→ Assigned task
Write out, without any change, the lines in the material below that run from the line with "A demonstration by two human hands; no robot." through the line with "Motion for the", both included.

(Data Opens)

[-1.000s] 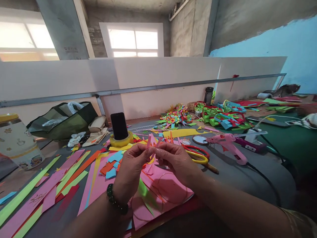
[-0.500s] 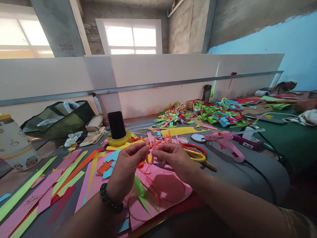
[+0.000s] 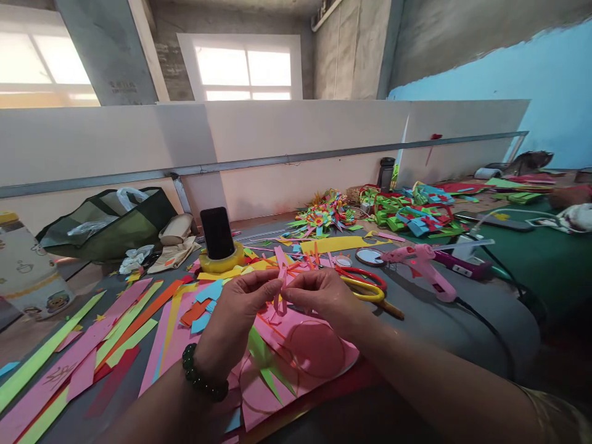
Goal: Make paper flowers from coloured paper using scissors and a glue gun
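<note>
Between my two hands is a small piece of folded pink paper (image 3: 280,302), its narrow strips pointing up and down. My left hand (image 3: 245,308), a dark bead bracelet on its wrist, pinches it from the left. From the right, my right hand (image 3: 326,296) pinches it with thumb and forefinger. Below lies a pink paper sheet (image 3: 319,351) with round outlines drawn on it, and green paper leaves (image 3: 268,364) on top. Scissors (image 3: 370,290) with red and yellow handles lie just beyond my right hand.
A pink glue gun (image 3: 423,268) with its cord lies to the right. Behind my left hand a phone (image 3: 217,233) leans in a yellow tape roll (image 3: 222,259). Coloured paper strips (image 3: 92,339) cover the left, and finished paper pieces (image 3: 326,213) are heaped at the back.
My hands have drawn closer together, and the strips of the pink paper that stood apart now meet between my fingertips.
</note>
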Tool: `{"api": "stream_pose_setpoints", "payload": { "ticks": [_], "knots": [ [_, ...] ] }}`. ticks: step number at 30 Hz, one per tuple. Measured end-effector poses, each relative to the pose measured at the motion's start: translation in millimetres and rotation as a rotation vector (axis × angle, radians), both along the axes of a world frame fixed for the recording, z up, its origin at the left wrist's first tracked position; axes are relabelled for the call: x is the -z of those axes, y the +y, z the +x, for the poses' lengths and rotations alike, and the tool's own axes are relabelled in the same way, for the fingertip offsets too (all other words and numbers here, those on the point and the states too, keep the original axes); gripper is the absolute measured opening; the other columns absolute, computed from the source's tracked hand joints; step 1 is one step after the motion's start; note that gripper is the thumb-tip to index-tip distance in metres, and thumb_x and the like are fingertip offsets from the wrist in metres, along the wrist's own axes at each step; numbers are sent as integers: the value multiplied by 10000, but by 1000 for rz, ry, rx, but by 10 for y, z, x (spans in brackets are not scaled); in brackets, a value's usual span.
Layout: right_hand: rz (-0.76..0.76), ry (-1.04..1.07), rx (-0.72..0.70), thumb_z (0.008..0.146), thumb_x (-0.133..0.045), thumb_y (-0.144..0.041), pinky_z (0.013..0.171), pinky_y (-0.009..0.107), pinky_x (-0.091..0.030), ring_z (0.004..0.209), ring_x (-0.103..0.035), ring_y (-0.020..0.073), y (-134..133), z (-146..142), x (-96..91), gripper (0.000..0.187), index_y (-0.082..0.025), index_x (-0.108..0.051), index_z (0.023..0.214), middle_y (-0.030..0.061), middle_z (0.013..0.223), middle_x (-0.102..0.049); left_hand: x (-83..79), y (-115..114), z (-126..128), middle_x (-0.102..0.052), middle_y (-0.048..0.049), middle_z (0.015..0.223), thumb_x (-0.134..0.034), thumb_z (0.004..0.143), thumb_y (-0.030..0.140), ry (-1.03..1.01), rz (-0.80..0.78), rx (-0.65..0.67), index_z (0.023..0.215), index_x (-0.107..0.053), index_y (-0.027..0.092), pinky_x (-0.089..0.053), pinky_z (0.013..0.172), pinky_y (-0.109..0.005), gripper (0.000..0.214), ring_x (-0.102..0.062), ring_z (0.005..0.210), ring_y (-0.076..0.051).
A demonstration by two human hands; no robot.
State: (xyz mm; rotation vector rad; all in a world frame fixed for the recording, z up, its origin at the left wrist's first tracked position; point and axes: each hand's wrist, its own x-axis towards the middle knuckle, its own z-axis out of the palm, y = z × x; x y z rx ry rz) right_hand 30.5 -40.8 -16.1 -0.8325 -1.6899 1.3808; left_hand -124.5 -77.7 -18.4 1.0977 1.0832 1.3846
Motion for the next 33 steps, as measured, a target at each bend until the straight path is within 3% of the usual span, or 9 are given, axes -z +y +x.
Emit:
{"api": "stream_pose_setpoints", "payload": {
  "ticks": [9,20,29,33],
  "knots": [
    [49,-5,-7,662,-688,-286,460,218,-238,497,-355,63,-40,10,-22,176,-119,-681,606,-22,518,-509,-50,-29,0,-628,-40,773,-799,590,412,40,-16,59,832,-743,156,-373,657,-276,356,-471,668,-128],
    [15,-4,-3,612,-716,-277,497,230,-291,538,-425,87,-36,12,-29,152,-129,-682,604,1,566,-576,-77,-39,-2,-549,3,650,-803,592,385,8,-32,133,686,-683,147,-338,615,-256,283,-449,613,-111],
    [16,-58,-84,674,-633,-276,549,237,-330,598,-472,106,-76,36,-67,156,-135,-683,718,13,660,-610,-72,-39,-5,-568,-4,696,-761,659,367,6,-37,151,718,-662,151,-352,637,-256,244,-474,633,-111],
    [67,-125,-93,709,-610,-263,555,231,-347,614,-483,108,-73,42,-55,138,-146,-681,689,17,672,-631,-99,-54,14,-570,3,711,-790,620,391,-5,-41,117,726,-654,166,-363,646,-256,283,-483,647,-117]
  ]
}}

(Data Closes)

→ Reply to the exercise
A demonstration by two human hands; no robot.
State: (xyz mm; rotation vector rad; all in a world frame fixed for the recording, z up, its origin at the left wrist's first tracked position; point and axes: each hand's wrist, its own x-axis towards the middle knuckle, its own z-axis out of the palm, y = z × x; x y z rx ry rz) right_hand 30.5 -40.8 -16.1 -0.8325 -1.6899 1.3808; left_hand -124.5 -77.7 -18.4 1.0977 1.0832 1.3846
Motion for the next 33 steps, as measured, a target at each bend until the straight path is within 3% of the usual span, or 9 are given, axes -z +y +x.

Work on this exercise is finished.